**HOW TO COMPLETE THIS TASK**
Reproduce the top of the data verbatim, through and including the line that contains "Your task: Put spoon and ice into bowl".

• • • • •

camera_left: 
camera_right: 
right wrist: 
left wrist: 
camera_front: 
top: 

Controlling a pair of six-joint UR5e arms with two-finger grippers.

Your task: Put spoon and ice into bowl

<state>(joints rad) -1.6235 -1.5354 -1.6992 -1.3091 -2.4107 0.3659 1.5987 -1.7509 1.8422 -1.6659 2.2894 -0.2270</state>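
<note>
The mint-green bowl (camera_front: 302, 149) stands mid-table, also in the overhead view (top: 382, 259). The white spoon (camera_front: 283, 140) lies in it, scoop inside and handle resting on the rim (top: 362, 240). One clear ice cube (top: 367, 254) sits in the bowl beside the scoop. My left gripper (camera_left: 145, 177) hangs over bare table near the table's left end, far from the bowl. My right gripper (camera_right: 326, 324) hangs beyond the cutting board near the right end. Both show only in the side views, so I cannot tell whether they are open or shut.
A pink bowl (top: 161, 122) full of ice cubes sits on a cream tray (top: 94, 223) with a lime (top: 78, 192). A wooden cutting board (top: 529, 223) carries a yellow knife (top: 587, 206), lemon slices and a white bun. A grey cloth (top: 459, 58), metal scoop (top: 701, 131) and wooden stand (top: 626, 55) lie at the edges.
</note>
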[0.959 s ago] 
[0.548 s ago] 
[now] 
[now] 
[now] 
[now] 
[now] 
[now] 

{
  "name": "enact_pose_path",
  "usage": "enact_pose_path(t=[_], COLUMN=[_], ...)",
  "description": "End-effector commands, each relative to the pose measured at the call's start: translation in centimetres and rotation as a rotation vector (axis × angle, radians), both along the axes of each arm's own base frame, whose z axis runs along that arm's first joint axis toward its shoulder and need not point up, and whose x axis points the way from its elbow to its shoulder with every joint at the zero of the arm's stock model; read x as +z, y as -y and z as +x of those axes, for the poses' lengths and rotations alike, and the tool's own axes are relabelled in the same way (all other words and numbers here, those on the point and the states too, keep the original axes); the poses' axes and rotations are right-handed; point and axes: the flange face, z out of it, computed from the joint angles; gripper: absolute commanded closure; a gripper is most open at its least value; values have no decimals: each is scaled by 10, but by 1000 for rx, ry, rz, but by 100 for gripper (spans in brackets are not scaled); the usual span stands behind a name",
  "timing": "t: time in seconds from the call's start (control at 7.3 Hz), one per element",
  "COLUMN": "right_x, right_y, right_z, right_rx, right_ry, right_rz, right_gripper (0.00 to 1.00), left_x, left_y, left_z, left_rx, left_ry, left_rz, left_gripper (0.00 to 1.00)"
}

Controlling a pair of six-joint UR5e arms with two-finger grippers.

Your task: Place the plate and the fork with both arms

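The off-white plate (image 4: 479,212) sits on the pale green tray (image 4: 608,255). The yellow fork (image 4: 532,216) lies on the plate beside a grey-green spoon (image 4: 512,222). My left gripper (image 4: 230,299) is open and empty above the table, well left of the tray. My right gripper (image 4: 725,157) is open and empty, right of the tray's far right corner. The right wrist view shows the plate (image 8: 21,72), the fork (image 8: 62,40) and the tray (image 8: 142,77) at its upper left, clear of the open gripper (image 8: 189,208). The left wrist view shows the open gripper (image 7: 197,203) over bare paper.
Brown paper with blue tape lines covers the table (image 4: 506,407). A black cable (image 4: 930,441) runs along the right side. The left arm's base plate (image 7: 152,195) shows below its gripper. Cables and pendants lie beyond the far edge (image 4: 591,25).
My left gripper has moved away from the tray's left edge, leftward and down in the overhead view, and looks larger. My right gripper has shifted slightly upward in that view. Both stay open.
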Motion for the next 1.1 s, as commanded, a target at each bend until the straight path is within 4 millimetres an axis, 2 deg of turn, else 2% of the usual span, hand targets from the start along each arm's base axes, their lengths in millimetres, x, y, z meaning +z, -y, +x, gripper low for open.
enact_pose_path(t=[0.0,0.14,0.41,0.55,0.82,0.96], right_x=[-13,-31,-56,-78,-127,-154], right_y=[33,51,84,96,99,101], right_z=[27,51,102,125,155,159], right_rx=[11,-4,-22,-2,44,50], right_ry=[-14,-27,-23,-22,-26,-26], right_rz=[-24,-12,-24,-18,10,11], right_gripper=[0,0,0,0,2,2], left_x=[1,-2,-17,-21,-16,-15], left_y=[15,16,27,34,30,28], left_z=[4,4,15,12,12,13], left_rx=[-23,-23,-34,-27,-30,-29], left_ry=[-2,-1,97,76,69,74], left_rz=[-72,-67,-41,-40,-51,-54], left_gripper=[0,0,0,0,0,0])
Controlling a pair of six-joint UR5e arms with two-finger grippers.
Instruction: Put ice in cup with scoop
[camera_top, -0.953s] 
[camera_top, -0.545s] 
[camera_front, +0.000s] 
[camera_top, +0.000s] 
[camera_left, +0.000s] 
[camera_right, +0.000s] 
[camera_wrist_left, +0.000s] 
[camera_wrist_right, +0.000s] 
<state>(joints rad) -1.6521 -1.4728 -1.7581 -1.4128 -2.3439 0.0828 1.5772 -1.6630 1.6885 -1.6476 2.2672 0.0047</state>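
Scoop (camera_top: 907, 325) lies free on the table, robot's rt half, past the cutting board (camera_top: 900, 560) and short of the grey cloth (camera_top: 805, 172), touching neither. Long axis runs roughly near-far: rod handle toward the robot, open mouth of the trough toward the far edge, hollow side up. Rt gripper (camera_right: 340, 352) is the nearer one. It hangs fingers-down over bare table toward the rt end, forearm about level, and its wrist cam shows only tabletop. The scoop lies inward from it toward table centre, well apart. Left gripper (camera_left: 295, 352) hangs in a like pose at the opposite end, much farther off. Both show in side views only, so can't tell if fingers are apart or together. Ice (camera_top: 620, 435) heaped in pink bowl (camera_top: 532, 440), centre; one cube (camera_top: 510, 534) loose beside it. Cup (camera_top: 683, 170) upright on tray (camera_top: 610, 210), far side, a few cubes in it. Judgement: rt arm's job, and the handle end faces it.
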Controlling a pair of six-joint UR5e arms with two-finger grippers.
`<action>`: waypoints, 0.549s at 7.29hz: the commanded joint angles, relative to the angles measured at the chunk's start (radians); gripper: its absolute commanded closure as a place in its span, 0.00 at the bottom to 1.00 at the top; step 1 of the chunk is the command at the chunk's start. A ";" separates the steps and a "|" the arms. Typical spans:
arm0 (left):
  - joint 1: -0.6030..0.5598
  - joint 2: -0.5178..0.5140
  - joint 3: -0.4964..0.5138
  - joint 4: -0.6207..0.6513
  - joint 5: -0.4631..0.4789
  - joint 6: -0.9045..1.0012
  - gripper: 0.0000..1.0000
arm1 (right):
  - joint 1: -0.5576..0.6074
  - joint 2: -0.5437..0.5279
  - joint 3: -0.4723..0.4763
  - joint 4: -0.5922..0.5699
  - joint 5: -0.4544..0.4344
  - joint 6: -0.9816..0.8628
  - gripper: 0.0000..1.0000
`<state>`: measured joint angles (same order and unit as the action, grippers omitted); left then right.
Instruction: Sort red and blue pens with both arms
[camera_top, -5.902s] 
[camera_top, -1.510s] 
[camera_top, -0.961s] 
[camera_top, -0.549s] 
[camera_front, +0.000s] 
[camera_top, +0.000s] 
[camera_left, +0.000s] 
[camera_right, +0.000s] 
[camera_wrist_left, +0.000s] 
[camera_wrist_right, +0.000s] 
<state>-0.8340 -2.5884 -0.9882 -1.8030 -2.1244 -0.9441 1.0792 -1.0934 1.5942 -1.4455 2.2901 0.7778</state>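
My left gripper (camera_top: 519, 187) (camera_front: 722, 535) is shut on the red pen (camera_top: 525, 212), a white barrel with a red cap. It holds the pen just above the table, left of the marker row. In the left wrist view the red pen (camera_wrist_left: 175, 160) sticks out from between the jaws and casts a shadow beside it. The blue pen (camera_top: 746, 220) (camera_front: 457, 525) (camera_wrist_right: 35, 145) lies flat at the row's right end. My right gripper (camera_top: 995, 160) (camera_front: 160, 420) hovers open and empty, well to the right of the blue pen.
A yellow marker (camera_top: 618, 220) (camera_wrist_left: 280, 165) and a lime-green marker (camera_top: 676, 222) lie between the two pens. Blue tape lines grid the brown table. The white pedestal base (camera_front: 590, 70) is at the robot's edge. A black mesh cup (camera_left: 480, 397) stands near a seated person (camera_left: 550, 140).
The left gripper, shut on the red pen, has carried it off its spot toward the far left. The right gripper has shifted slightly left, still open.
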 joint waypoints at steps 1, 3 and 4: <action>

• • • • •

**EXERCISE SOLUTION**
camera_left: 
camera_right: 
right wrist: 
left wrist: 
camera_front: 
top: 

Controlling a pair of six-joint UR5e arms with two-finger grippers.

Your task: Put spoon and ice into bowl

The exercise has been carried out in full.